11. Sınıf Edebiyat Ders Kitabı Sayfa 247-251-252-253-254-255-256 Cevapları Gizem Yayıncılık
Sayfa 247 Hazırlık Cevapları
1. “Eğer ilk perdede duvarda asılı bir silah varsa, o silah ikinci veya üçüncü perdede mutlaka patlar.”
Kısa Yorum: Çehov, bu sözüyle her ayrıntının bir amacı olması gerektiğini belirtir. Olay örgüsünde gereksiz detaylara yer verilmemeli, her unsur sonuca hizmet etmelidir.
Tartışma Açısı: Yazar, seyircinin dikkatini toplayabilmek için olaylarda tutarlılık ve anlamlılık gerektiğini vurgular.
2. “Anladım, doğru sözü kimse sevmiyor ama beni bağışlayın, yapım böyle, ikiyüzlülük yapamam. Her zaman gerçeği söylerim.”
Kısa Yorum: Çehov burada dürüstlüğü ve açık sözlülüğü savunur. Gerçekleri söylemek bazılarını rahatsız etse de bu onun ilkelerinden ödün vermediğini gösterir.
Tartışma Açısı: Doğruları söylemek çoğu zaman cesaret ister.

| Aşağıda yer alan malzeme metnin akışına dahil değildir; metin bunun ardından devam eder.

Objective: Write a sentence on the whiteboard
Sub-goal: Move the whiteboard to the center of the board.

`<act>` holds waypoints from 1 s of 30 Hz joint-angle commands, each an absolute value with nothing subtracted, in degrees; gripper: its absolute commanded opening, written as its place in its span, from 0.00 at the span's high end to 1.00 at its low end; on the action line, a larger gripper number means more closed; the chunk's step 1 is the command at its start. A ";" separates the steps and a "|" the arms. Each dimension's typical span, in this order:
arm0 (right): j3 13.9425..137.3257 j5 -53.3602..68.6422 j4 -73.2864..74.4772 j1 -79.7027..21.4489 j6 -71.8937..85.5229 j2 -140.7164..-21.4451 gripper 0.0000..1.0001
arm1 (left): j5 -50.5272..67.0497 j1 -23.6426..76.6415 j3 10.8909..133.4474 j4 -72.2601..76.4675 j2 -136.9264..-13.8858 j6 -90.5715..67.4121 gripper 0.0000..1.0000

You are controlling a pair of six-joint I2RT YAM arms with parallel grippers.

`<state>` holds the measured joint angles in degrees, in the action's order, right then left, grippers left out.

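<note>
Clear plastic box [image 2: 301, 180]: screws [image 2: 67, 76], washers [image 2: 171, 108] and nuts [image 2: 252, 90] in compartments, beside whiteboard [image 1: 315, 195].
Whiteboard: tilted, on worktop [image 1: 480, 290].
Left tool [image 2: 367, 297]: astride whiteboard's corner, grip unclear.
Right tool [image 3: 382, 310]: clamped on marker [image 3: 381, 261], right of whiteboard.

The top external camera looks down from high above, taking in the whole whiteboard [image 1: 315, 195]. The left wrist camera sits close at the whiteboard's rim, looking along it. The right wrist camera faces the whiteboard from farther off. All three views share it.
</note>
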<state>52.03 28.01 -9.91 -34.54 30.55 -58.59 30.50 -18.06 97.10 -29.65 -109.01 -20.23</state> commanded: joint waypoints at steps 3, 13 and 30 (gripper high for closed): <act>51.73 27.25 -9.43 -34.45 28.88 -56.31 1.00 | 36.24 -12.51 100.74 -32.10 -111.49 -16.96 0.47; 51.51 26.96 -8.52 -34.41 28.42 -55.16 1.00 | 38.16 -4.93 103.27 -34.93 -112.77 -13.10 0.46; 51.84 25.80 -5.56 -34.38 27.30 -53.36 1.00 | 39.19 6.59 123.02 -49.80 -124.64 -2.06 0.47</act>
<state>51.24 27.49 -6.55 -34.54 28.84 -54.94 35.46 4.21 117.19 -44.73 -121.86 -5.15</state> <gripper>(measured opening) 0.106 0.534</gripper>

Bu söz, bireysel dürüstlük ile toplumsal beklentiler arasındaki çatışmayı yansıtır.
Sayfa 251 Metni Anlama ve Çözümleme Cevapları
1. Vişne Bahçesi metninin temasını, konusunu ve iletisini tespit ediniz.
???? Tema: Geçmişe bağlılık ve sınıfsal değişimin getirdiği yıkım.
???? Konu: Ekonomik sıkıntılar yaşayan aristokrat bir ailenin, sembolik önemi büyük olan vişne bahçesini satmak zorunda kalması.
???? İleti: Geçmişe saplanıp kalan bireyler ve toplumlar, değişen koşullara ayak uyduramazsa yok olma tehlikesiyle karşı karşıya kalırlar.
2. Metin türünün ortaya çıkmasında sözlü ve yazılı kültürün, toplumsal değişimlerin ve etkileşimlerin etkileri nelerdir?
Tiyatro, kökenini sözlü gelenekten almış, zamanla yazılı kültürle gelişerek sahne sanatına dönüşmüştür. Toplumsal değişimler, özellikle sınıflar arası farklar, ekonomik çöküşler ve birey-toplum ilişkileri, tiyatro yazarlarının ana teması olmuştur. Çehov’un Vişne Bahçesi de Rusya’da çöküşte olan aristokrasinin toplumdaki yerini kaybedişini bu etkilerle yansıtır.
3. L. Andreyevna’nın geçmişine bağlı kalışı ve tutumu nasıl değerlendirilmelidir?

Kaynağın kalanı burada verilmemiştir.